* **Instructions for the task**
Filter these entries down to lines holding "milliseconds".
════════════════════
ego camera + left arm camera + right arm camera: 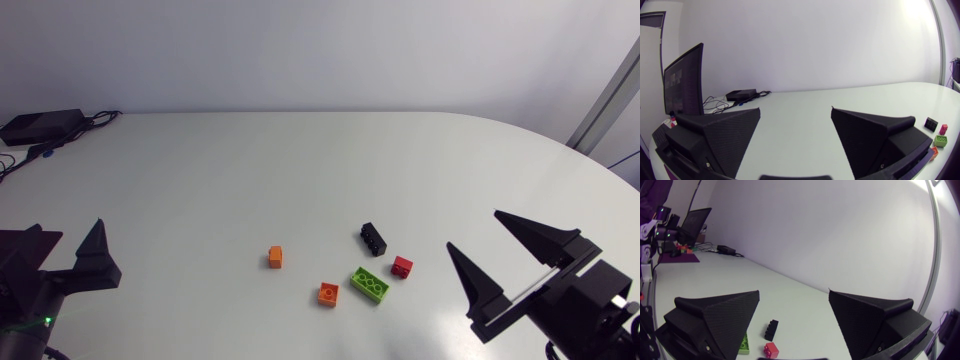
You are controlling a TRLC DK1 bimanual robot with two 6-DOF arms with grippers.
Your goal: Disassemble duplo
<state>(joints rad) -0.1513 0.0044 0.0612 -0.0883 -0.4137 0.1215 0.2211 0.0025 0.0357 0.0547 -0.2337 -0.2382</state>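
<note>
Flanking bench's front edge: left gripper [72, 235], right gripper [472, 228], both spread wide, grasping nothing. Duplo lies separate near front edge, right of middle: black brick [374, 238], red brick [402, 266], green brick [371, 285]. Risk: broad fingers reaching red brick nudge green neighbour, scattering cluster.

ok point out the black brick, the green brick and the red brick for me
black brick [373, 238], head view, middle of its studded top
green brick [370, 285], head view, centre of its top face
red brick [402, 266], head view, middle of its top
</note>
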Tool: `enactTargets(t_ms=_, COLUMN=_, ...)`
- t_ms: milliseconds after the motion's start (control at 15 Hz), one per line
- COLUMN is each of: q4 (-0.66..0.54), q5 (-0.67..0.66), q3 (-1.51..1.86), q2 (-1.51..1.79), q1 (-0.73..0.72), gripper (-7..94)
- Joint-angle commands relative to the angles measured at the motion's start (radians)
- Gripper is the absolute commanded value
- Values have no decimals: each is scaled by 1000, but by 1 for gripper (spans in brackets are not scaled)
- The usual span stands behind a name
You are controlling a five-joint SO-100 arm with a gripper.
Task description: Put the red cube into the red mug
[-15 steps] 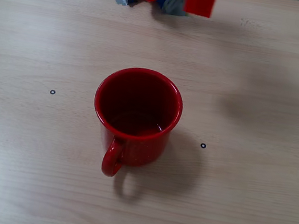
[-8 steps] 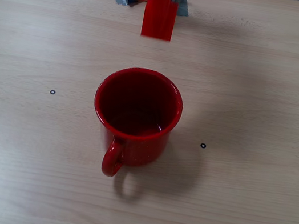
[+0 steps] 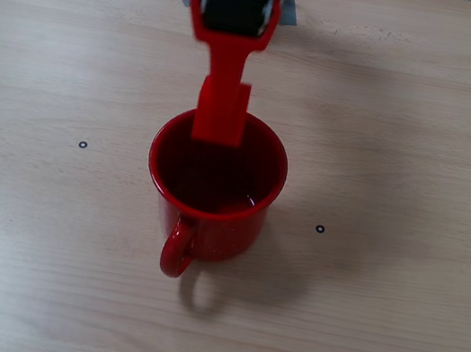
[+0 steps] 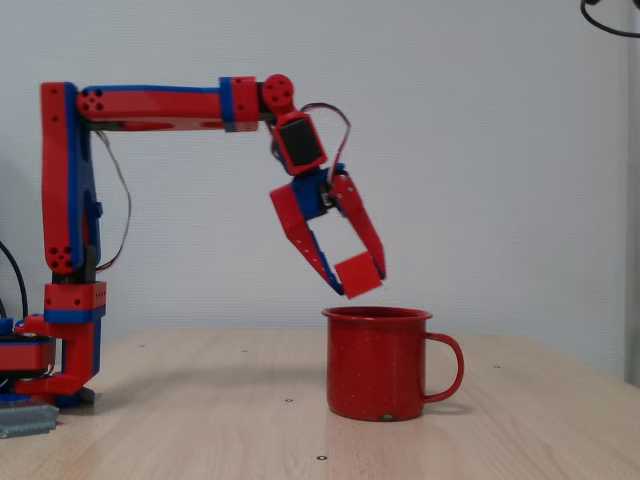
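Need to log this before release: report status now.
Gripper shut on red cube, above the rim. Red mug upright below, mouth unobstructed. Cube not yet inside. Nothing in the way.

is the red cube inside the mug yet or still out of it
Out. In a fixed view the red cube sits pinched in the gripper, clear above the rim of the upright red mug.

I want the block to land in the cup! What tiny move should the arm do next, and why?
Probably a small nudge further over the mug, then open. In the side-on fixed view the pincer holds the cube just above the rim, a bit towards the arm's side of the mouth. In the fixed view from above, it sits over the rim's far edge.
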Motion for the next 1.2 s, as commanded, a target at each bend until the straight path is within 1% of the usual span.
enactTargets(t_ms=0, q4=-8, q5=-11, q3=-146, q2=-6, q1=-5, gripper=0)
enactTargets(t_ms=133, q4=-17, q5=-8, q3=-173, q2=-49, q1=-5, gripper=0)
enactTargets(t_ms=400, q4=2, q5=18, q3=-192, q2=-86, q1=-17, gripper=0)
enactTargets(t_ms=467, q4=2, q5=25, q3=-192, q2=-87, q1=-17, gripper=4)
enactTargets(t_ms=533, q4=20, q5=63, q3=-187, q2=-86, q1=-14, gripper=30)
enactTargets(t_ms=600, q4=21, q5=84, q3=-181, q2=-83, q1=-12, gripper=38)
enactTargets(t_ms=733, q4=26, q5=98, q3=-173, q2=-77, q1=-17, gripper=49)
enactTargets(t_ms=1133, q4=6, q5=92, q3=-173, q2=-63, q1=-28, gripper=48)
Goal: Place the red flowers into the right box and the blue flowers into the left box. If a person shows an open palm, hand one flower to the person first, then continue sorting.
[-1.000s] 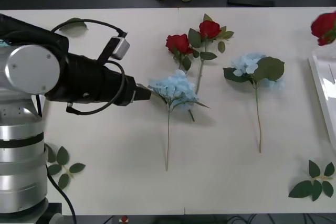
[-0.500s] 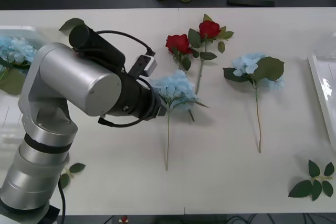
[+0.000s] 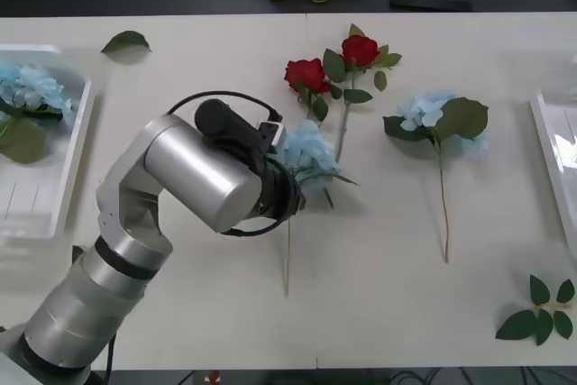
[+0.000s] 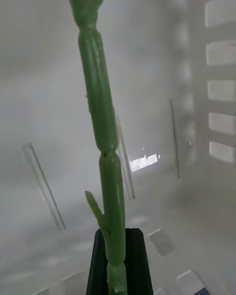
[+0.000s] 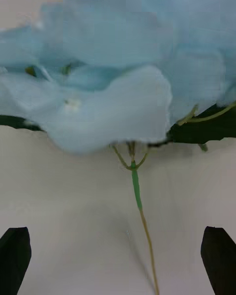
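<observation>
left gripper (image 5: 118,260) stands with its two black fingertips (image 5: 14,255) wide apart at either side of a thin stem, poised over the nearer of the blue flowers (image 5: 113,69); the pale head sits directly beyond the fingertips, the stem running down between them with bare table on both sides and no contact visible; in the front view the left arm's silver wrist covers part of that same blue flower (image 3: 308,152) near the table's middle, the stem emerging below the arm toward the near edge; right gripper (image 4: 117,263) is clamped on a thick green stem (image 4: 101,128), black fingers together around it, held over the white ribbed floor of the right box (image 4: 196,187); the flower head on that stem is out of view, so its colour cannot be told; outward from the left arm: two red flowers (image 3: 308,74) lie just beyond the blue head, leaves touching or nearly so, giving little room on the far side; a second blue flower (image 3: 433,114) lies to the right, well apart, stem pointing at the near edge, open table between the two stems; the right box (image 3: 552,146) shows by its rim at the right edge of the table; the left box (image 3: 77,146) sits at the left edge and holds a blue cluster (image 3: 32,87); a loose leaf (image 3: 124,41) lies near the far edge beside it; a leaf sprig (image 3: 541,311) lies at the near right corner; the table (image 3: 379,304) is open along the near edge.
</observation>
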`<state>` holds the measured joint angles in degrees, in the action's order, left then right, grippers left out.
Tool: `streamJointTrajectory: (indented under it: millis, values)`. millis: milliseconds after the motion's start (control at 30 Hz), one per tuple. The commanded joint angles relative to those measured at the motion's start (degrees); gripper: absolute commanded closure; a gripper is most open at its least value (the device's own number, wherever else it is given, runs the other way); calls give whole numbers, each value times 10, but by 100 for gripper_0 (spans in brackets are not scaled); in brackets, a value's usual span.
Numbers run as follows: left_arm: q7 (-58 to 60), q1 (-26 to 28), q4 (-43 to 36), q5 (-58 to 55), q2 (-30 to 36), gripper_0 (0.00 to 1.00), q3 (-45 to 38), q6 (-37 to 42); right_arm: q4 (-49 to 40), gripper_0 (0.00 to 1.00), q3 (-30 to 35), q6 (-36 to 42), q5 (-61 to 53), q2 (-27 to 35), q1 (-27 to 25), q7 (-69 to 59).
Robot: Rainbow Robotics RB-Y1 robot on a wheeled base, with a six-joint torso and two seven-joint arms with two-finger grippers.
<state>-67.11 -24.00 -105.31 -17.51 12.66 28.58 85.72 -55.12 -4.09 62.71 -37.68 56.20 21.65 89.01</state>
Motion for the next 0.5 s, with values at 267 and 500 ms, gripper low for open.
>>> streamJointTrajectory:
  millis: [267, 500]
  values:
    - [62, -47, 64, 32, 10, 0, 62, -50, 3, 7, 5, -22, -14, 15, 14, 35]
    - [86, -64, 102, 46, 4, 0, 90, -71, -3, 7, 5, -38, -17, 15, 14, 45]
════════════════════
* **Answer to the problem**
- t_ms: milliseconds after the motion's start (control at 15 Hz), one per line
Tool: `streamJointTrajectory: (indented under it: millis, values)`. millis: milliseconds after the motion's start (control at 30 Hz), one per tuple. The commanded joint angles relative to those measured at the motion's start (degrees); gripper: absolute commanded closure; a gripper is most open at its least value (the device's own number, wherever else it is given, runs the other way); calls give whole numbers, each value times 10, but by 100 for gripper_0 (spans in brackets are not scaled); in brackets, a value's usual span.

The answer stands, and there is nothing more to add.